Sherry ingin melanjutkan ceritanya atau berbincang-bincang dengan Su, menanyakan kejadian apa yang sudah terjadi selama ia tak sadarkan diri. Namun, sejak tadi Su tetap terdiam.

"Su?" Sekali lagi, Sherry memanggil sosok itu.

Ia tetap diam. Su meletakkan keranjang apelnya di samping piring bolu tadi, mengambil salah satu apelnya dan mengupasnya dengan pisau kecil yang ia bawa. Su juga sudah menyiapkan piring kecil dan garpu untuk memudahkan gadis itu memakan apel nanti.

"Makan apel ini, ya, Sherry."

"Aku tidak suka makan buah ... rasanya masam."

"Aku suapi."

Sherry memilih untuk mengalah, Su sudah repot-repot membawakannya apel, bahkan sampai mengupasnya supaya ia mau memakan apel itu. Su meletakkan potongan apel kecil itu di atas piring, mengambil sepotong dengan garpu kemudian menyuapi Sherry.

"Manis," kometar Sherry.

Laki-laki itu masih bungkam. Sejujurnya, Sherry sangat bingung atas tingkah Su-ia terlihat lebih diam dari biasanya, bahkan sejak tadi Sherry berbicara pun Su tidak menimpali.

Sherry menyadari satu hal.

Su pasti sedang marah-atau khawatir, atau apapun itu. Sekian tahun ia mengenal Su, Sherry sudah paham betul bagaimana gelagatnya ketika ia memiliki segudang kalimat yang ingin dibicarakan.

Biasanya, Su akan memendam kalimat itu untuknya sendiri. Namun, kali ini tidak bisa.

"Sherry." Su menarik napas dalam-dalam, ia mengembuskannya perlahan, bersama dengan meletakkan piringnya di atas nakas. Ia membuka matanya, sepasang netra fuchsia itu beradu tatap dengan netra hitam sang gadis. "Sampai kapan kau akan begini terus?"

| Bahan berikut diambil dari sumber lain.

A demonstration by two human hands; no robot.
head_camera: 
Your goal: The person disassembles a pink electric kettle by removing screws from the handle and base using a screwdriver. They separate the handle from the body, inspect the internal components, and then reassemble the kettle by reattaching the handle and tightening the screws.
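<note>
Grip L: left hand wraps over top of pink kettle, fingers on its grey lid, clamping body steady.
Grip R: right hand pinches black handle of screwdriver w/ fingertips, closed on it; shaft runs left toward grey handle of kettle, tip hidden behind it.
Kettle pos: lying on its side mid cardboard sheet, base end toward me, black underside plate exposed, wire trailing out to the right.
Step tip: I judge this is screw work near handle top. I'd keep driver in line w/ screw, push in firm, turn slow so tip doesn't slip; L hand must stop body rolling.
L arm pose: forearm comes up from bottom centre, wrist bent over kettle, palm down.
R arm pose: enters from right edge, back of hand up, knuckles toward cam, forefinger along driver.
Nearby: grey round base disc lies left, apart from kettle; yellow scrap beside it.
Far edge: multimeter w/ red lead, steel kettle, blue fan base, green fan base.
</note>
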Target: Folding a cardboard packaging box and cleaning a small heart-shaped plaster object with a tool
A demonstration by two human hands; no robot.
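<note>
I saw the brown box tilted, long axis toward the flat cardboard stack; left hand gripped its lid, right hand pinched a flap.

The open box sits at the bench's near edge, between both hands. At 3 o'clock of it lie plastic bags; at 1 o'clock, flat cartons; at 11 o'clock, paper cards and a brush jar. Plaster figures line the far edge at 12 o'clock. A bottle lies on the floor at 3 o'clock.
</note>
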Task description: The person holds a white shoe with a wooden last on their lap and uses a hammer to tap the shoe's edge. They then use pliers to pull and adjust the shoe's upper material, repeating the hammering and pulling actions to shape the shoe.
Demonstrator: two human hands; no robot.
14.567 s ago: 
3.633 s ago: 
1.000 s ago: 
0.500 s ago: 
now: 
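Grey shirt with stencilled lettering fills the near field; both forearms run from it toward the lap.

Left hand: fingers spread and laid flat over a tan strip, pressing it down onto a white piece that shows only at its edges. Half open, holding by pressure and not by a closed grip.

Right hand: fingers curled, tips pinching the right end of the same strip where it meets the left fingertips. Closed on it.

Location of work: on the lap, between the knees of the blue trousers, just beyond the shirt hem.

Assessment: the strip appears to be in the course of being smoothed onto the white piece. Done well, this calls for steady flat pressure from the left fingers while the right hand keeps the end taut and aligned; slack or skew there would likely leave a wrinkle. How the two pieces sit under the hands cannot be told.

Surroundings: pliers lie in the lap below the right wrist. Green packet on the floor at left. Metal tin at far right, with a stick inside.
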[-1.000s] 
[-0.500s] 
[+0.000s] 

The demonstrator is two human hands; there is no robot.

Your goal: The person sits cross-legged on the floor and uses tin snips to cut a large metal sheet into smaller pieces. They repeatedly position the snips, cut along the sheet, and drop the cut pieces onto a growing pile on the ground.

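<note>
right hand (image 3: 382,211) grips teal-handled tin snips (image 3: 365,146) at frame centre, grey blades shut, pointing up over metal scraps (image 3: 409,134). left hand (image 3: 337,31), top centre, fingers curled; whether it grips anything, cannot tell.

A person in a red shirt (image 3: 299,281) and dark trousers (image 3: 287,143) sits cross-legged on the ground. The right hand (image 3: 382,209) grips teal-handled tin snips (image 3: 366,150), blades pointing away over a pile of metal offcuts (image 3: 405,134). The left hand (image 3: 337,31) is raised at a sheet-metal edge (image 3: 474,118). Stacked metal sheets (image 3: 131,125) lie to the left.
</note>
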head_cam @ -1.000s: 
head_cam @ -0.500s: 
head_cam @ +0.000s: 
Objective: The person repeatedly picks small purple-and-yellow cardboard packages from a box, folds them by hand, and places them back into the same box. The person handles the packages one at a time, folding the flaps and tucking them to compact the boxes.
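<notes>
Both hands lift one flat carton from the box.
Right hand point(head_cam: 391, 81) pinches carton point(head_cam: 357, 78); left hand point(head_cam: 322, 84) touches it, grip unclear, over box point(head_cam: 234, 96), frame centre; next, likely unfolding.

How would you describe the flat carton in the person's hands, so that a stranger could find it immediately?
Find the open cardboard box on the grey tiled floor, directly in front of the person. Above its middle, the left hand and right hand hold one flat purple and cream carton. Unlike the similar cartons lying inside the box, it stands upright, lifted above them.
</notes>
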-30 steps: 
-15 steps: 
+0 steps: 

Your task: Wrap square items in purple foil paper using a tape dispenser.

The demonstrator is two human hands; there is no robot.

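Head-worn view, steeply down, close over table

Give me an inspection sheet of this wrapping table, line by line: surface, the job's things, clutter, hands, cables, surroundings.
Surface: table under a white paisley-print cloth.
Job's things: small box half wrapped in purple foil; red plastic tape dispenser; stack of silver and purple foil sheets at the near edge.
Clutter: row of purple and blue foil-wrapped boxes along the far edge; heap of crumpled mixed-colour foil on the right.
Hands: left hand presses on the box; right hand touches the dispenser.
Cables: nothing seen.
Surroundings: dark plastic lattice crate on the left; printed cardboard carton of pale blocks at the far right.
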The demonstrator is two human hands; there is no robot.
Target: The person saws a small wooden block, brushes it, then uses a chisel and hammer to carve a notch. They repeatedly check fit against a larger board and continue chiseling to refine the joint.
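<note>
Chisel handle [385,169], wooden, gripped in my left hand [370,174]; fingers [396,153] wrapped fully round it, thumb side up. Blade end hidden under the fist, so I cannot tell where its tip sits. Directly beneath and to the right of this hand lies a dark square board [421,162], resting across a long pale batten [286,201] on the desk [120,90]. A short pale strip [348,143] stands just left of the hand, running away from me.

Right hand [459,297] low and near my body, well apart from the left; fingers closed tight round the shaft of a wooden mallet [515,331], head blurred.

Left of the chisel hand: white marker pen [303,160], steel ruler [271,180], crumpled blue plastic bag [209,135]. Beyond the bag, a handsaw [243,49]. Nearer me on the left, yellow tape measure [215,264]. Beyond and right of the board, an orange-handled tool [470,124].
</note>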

Pertanyaan yang diberikan Su memberikan segudang tanda tanya dalam benak Sherry. Sepasang alisnya bertaut. "Maksudnya dalam konteks apa?"

"Sampai kapan kau akan terus memaksakan dirimu?" ulang Su sekali lagi, sekaligus menegaskan makna dari pertanyaannya barusan. "Bukankah aku sudah bilang? Hatiku sakit ketika melihatmu terluka."

Topik yang diangkat Su cukup berat bagi Sherry, tetapi wajar-sebab sedikit sekali topik ringan yang bisa dibahas di era penuh peperangan itu.

Sherry memandang langit-langit kamar, helaan napas tercelos dari bibirnya sesaat sebelum atensinya kembali tertuju pada Su. "Kau tahu jawabannya, 'kan?"

"Sampai umat manusia berhasil mengalahkan honkai."

Jawaban klasik, Sherry tahu.

Namun, hanya jawaban itulah yang dapat ia berikan. Sebab-mengalahkan honkai adalah tujuan mendiang kakak-kakaknya, untuk hidup di dunia yang damai tanpa honkai.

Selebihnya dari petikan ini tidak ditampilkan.